Mise en œuvre de la décentralisation et statut des élus locaux : Aliou Sall met les pieds dans le plat...


Auditionné ce matin par le Haut conseil des collectivités territoriales, lors de sa session extraordinaire consacrée à la problématique des modalités d'intervention et de coordination entreprenante entre l'Etat du Sénégal, les collectivités territoriales et les populations et les autres acteurs pour la réussite des programmes zéro déchet et zéro bidonville, le président de l'association des maires du Sénégal n'a pas hésité à remuer le couteau dans la plaie.

Sans prendre de gants, Aliou Sall a relevé que la mise en œuvre de la décentralisation traîne des lacunes en ce sens qu'elle n'est pas effective dans les faits. L'ancien directeur général de la Caisse de dépôt et consignation a, osé l'expression suivante : « la décentralisation existe, mais elle est une décentralisation dans les textes... Les élus locaux que nous sommes, nous nous rendons compte tous les jours que l'action publique au niveau local est conçue, managée, évaluée par les représentants de l'Etat et non par les élus locaux ».

Convaincu qu'il ne s'agit pas de décentraliser pour décentraliser, Aliou Sall propose de s’arrêter un peu « pour voir comment faire en sorte que les collectivités territoriales et les élus locaux puissent mieux participer à la mise en œuvre des politiques publiques ». Cela doit nécessairement passer par une révolution des finances publiques, par une décentralisation du budget d'investissement. « Nous ne disons pas qu'il faut envoyer tout le budget d'investissement vers les collectivités territoriales, mais il faut procéder par l'expérimentation », préconise le président de l'AMS qui demande aussi un « transfert budgétaire » qui doit être accompagné par la décentralisation des corps de contrôle.

Revalorisation du statut de l'élu local
Dans son intervention, le maire de Guédiawaye a aussi décliné l'agenda de l'association qu'il dirige pour la réhabilitation de l'élu local.

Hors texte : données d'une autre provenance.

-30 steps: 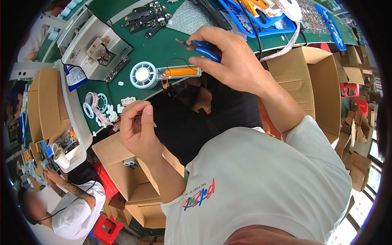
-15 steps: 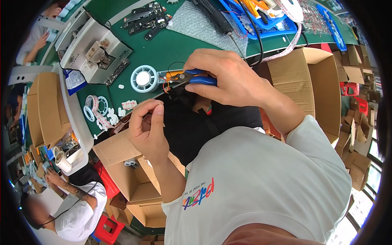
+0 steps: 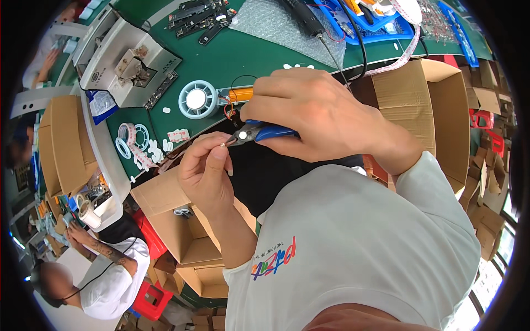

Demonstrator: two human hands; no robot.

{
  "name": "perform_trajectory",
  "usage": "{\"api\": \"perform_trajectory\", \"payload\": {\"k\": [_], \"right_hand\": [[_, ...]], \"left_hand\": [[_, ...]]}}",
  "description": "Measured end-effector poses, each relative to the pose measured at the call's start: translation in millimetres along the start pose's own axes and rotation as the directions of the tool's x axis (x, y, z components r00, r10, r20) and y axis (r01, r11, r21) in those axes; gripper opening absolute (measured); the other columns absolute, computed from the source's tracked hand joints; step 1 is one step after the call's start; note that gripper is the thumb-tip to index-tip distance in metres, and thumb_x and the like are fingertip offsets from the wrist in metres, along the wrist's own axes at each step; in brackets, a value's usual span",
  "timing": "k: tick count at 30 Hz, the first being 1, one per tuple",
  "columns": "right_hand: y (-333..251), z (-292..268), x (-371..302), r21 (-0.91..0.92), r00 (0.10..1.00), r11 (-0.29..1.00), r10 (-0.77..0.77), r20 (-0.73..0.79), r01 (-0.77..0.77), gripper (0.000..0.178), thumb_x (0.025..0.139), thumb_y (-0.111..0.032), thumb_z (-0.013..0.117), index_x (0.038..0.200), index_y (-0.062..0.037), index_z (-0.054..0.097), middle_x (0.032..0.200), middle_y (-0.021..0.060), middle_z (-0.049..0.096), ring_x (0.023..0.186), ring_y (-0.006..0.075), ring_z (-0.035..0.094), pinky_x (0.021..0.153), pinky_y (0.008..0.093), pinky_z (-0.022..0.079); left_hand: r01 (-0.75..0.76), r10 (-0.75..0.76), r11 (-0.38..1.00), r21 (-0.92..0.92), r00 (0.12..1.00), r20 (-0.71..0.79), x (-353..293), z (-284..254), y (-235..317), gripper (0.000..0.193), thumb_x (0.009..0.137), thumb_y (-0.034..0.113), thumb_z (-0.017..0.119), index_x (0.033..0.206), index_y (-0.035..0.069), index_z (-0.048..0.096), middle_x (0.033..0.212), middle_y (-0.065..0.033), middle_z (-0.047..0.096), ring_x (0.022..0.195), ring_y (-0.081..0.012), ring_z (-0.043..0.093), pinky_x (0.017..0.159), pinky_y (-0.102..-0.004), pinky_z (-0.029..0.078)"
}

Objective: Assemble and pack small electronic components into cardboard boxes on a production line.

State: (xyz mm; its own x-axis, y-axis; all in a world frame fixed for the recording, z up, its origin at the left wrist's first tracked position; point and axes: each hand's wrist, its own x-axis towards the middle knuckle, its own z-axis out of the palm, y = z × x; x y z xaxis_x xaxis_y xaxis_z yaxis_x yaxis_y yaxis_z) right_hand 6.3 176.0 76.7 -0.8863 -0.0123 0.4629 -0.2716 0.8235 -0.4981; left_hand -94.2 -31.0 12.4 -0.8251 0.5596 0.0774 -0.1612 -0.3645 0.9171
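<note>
My right hand [image 3: 320,113] is closed round the blue-handled side cutters [image 3: 273,131]. Their jaws point left and meet my left fingertips. My left hand [image 3: 208,174] pinches a tiny pale piece, perhaps a wire end [image 3: 223,145], between thumb and forefinger; it is too small to name. Just beyond lies a light-blue round spoked part [image 3: 197,100] with a white disc at its centre. Thin red and black wires run beside it to an orange block [image 3: 240,95], which is partly hidden by my right hand.
A grey metal housing [image 3: 113,69] stands at the left of the green table [image 3: 221,60]. Circuit boards [image 3: 196,22], bubble wrap [image 3: 265,27], a black iron [image 3: 305,16] and blue trays [image 3: 386,30] lie farther back. Cardboard boxes [image 3: 406,105] flank me; a co-worker [image 3: 110,270] sits lower left.
The side cutters have come down and left from beside the orange block to my left fingertips. My left hand has shifted slightly right, still pinching. The whole view has moved a little.
</note>
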Motion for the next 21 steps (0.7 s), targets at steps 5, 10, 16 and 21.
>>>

Aussi bien au plan protocolaire et institutionnel qu'au niveau de son statut, sans oublier son droit à une indemnité décente. Selon Aliou Sall, « l'élu local est la personne élue par sa communauté pour gouverner sa collectivité avec l'appui d'un conseil municipal. » Par conséquent, « elle doit etre respectée », suggère-t-il. Mais dans les faits, le président de l'AMS constate que ses pairs « sont réduits à de simples collaborateurs par d'autres représentants de l'Etat ». « Tous les jours, je reçois des plaintes, on n'hésite pas à menotter des maires et à les déférer. C'est inadmissible », déplore Aliou Sall qui propose de « revoir les rapports entre les maires et les services de l'Etat ». C'est d'autant plus opportun que selon lui, au nom de la décentralisation, les services de l'Etat doivent être sous le contrôle du maire et non le contraire.

Loin de s’arrêter en si bon chemin, le maire de Guédiawaye de regretter que des avantages acquis par les élus locaux ont été perdus. À l'en croire, avec la mise en œuvre de l'acte 3 de la décentralisation, des maires qui percevaient une indemnité de 500 000 francs, se sont retrouvés avec 300 000 francs. Ce qui semble une injustice d'autant qu'il se dit convaincu qu'une communalisation intégrale ne devrait pas signifier un nivellement par le bas.

Pour finir, Aliou Sall de mettre l'accent sur le statut qui doit être celui des maires appelés à faire valoir leur droit à la retraite. Selon le président de l'AMS, il n'est pas normal qu'un élu local qui a mis consacré 20 ans voire plus à la vie publique, se retrouve avec zéro revenu, en fin de carrière. Il invite à revaloriser le statut de l'élu local car, l'émergence, c'est aussi l'épanouissement des acteurs, rappelle le maire de la ville de Guédiawaye.